With object-oriented programming, a lot of this comes free-- just define a Shape class that contains an area method. Then it doesn't really matter what specific shape you're dealing with at run time, just make each geometrical figure an object that inherits from Shape and call the area method. The Object Oriented paradigm handles the details of whether at this moment in time, with this user input, do we need to calculate the area of a circle, triangle, square, pentagon or the ellipse option that was just added half a minute ago.
What if you decided to change the interface behind the way the area function was called? With Object Oriented programming you would just update the Shape class and the changes automagically propagate to all entities that inherit from that class. With a non Object Oriented system you would be facing the task of slogging through your "library of functions" and updating each individual interface.
In summary, Object Oriented programming provides a powerful form of abstraction that can save you time and effort by eliminating repetition in your code and streamlining extensions and maintenance.
Around 1994 I was trying to make sense of OOP and C++ at the same time, and found myself frustrated, even though I could understand in principle what the value of OOP was. I was so used to being able to mess with the state of any part of the application from other languages (mostly Basic, Assembly, and Pascal-family languages) that it seemed like I was giving up productivity in favor of some academic abstraction. Unfortunately, my first few encounters with OO frameworks like MFC made it easier to hack, but didn't necessarily provide much in the way of enlightenment.
It was only through a combination of persistence, exposure to alternate (non-C++) ways of dealing with objects, and careful analysis of OO code that both 1) worked and 2) read more coherently and intuitively than the equivalent procedural code that I started to really get it. And 15 years later, I'm regularly surprised at new (to me) discoveries of clever, yet impressively simple OO solutions that I can't imagine doing as neatly in a procedural approach.
I've been going through the same set of struggles trying to make sense of the functional programming paradigm over the last couple of years. To paraphrase Paul Graham, when you're looking down the power continuum, you see everything that's missing. When you're looking up the power continuum, you don't see the power, you just see weirdness.
I think, in order to commit to doing something a different way, you have to 1) see someone obviously being more productive with more powerful constructs and 2) suspend disbelief when you find yourself hitting a wall. It probably helps to have a mentor who is at least a tiny bit further along in their understanding of the new paradigm, too.

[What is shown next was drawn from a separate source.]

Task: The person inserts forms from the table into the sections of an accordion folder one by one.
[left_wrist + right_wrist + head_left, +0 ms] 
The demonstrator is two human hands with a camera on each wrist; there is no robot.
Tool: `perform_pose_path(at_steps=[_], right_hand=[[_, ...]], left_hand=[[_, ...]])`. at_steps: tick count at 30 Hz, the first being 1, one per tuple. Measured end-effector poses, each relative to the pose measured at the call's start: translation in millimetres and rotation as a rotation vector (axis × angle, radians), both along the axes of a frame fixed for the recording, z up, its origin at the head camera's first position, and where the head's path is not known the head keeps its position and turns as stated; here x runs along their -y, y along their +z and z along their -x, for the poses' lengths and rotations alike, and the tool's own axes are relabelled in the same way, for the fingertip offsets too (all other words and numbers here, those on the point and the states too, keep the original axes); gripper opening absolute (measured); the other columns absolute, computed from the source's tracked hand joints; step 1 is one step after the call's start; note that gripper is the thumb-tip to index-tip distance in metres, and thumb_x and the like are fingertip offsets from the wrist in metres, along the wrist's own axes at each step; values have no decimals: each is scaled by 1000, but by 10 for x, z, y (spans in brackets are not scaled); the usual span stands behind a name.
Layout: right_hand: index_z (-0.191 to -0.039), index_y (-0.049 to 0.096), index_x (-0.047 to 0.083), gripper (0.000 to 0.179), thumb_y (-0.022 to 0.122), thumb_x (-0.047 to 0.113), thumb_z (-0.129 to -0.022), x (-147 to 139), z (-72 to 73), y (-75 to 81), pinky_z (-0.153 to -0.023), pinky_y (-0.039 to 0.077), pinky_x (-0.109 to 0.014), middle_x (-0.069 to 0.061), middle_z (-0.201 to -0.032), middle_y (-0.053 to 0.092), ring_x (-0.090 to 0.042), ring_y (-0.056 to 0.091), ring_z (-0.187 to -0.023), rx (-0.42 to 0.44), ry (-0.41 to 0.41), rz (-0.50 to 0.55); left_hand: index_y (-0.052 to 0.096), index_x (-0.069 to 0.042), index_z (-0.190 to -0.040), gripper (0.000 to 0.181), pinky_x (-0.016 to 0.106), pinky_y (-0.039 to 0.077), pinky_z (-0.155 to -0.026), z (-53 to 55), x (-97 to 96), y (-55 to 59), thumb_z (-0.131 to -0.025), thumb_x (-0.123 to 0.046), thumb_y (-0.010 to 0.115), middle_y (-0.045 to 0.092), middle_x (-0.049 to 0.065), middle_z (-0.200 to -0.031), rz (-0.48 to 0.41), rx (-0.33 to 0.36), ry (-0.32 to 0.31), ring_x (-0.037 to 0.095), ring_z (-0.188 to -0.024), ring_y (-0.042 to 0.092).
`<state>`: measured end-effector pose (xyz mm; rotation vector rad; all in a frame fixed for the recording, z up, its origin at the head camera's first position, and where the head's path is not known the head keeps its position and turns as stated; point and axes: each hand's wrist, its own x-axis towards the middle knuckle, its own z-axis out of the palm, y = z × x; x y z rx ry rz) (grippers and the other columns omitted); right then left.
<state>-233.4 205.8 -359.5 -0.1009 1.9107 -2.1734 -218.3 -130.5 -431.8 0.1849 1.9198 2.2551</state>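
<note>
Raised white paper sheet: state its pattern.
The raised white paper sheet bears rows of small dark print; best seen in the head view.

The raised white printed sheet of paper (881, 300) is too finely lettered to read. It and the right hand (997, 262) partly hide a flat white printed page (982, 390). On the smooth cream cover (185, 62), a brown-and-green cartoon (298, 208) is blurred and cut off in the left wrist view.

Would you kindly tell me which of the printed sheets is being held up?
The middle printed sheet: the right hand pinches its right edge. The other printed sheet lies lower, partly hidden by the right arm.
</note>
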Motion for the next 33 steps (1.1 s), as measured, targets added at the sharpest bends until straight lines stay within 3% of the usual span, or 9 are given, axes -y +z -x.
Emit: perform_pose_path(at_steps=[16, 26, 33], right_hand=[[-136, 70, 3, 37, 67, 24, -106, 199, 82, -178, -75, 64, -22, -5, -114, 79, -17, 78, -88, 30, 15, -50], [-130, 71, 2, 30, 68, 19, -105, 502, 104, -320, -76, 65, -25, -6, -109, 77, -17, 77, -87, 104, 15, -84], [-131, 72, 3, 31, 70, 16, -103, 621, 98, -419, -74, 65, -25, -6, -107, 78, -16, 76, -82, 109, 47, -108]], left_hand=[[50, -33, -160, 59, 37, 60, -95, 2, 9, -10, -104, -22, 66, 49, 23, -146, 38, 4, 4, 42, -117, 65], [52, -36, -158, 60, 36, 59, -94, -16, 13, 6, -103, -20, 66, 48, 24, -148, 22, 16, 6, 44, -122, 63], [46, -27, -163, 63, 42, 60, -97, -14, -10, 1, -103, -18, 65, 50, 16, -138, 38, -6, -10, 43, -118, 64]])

Barring the gumption required to suspend disbelief, if you want someone to quickly grok the value of an OO model, I think you could do a lot worse than to ask someone to spend a week with the Pragmatic Programmers book on Rails. It unfortunately does leave out a lot of the details of how the magic works, but it's a pretty good introduction to the power of a system of OO abstractions. If, after working through that book, your colleague still doesn't see the value of OO for some reason, he/she may be a hopeless case. But if they're willing to spend a little time working with an approach that has a strongly opinionated OO design that works, and gets them from 0-60 far faster than doing the same thing in a procedural language, there may just be hope. I think that's true even if your work doesn't involve web development.
I'm not so sure that bringing up the "real world" would be as much a selling point as a working framework for writing good apps, because it turns out that, especially in statically typed languages like C# and Java, modeling the real world often requires tortuous abstractions. You can see a concrete example of the difficulty of modeling the real world by looking at thousands of people struggling to model something as ostensibly simple as the geometric abstraction of "shape" (shape, ellipse, circle).

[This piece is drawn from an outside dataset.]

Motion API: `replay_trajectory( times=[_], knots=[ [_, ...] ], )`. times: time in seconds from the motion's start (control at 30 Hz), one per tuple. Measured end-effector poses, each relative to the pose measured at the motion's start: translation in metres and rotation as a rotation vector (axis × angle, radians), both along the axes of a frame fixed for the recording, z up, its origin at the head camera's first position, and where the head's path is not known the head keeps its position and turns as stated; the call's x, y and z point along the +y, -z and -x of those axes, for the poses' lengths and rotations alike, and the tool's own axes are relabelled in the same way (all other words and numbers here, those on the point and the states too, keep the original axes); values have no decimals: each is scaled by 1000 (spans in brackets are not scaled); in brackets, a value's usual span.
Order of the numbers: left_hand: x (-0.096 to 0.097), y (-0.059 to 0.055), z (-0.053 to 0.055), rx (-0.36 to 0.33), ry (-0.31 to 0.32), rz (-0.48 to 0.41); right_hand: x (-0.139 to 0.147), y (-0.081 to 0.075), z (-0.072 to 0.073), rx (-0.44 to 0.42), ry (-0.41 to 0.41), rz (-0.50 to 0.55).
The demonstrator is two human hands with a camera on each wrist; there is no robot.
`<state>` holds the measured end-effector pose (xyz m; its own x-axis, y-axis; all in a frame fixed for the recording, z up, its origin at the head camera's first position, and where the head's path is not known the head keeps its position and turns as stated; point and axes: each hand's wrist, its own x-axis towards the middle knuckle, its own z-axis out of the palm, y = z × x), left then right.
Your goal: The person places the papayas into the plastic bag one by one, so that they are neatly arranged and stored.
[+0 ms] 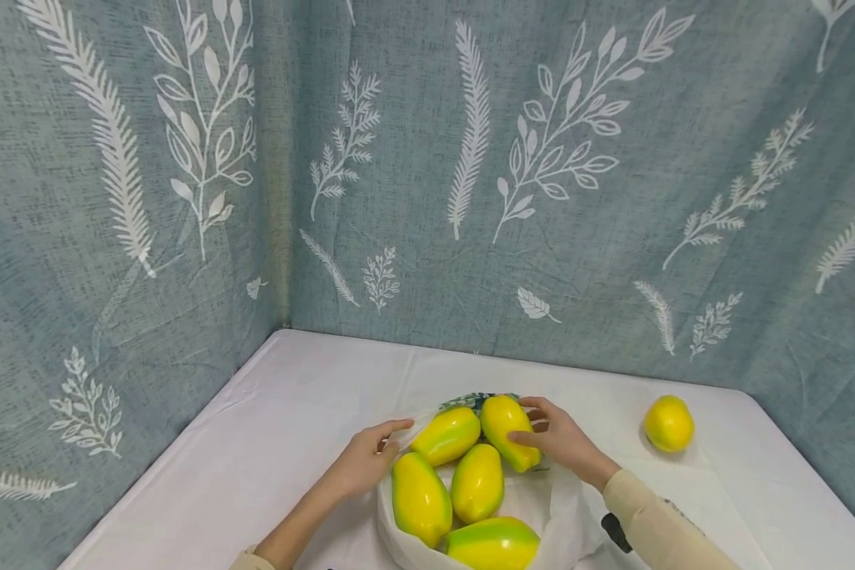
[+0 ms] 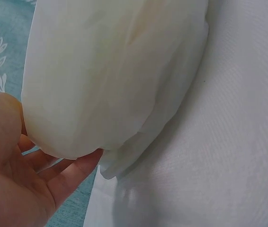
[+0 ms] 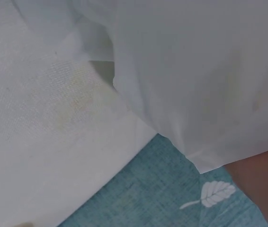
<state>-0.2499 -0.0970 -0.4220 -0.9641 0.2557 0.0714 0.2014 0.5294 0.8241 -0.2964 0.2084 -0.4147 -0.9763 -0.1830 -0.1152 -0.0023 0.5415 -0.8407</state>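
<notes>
A white bag stands wide at the mouth, with several yellow-green papayas inside, one in the middle. At its left rim my left hand pinches the thin edge; in the left wrist view the fingers of the left hand lie along the bag. My right hand grips a papaya at the far right of the bag's mouth, thumb on its near side and fingers behind. In the right wrist view the bag hides most of the right hand.
On the white-covered table, a single rounded yellow fruit lies to the right of the bag. Blue-green curtains with white leaf prints rise behind and at both sides. A small black object is at the right sleeve.
</notes>
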Motion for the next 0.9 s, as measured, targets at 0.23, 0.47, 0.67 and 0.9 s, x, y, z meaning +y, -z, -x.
replay_trajectory(
  times=[0.23, 0.47, 0.67, 0.9],
  knots=[
    [0, 2, 1, 5, -7, 0, 0, 1, -3, 26, 17, -7],
    [1, 2, 0, 12, -9, 7, -1, 1, -5, 75, 31, -33],
    [2, 1, 0, 9, -8, 8, -1, 0, -6, 116, 23, -41],
    [2, 3, 1, -6, -6, 17, -1, 0, -5, 136, 9, -59]
  ],
)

All programming paradigms have the same goal: hiding unneeded complexity.
Some problems are easily solved with an imperative paradigm, like your friend uses. Other problems are easily solved with an object-oriented paradigm. There are many other paradigms. The main ones (logic programming, functional programming, and imperative programming) are all equivalent to each other; object-oriented programming is usually thought as an extension to imperative programming.
Object-oriented programming is best used when the programmer is modeling items that are similar, but not the same. An imperative paradigm would put the different kinds of models into one function. An object-oriented paradigm separates the different kinds of models into different methods on related objects.
Your colleague seems to be stuck in one paradigm. Good luck.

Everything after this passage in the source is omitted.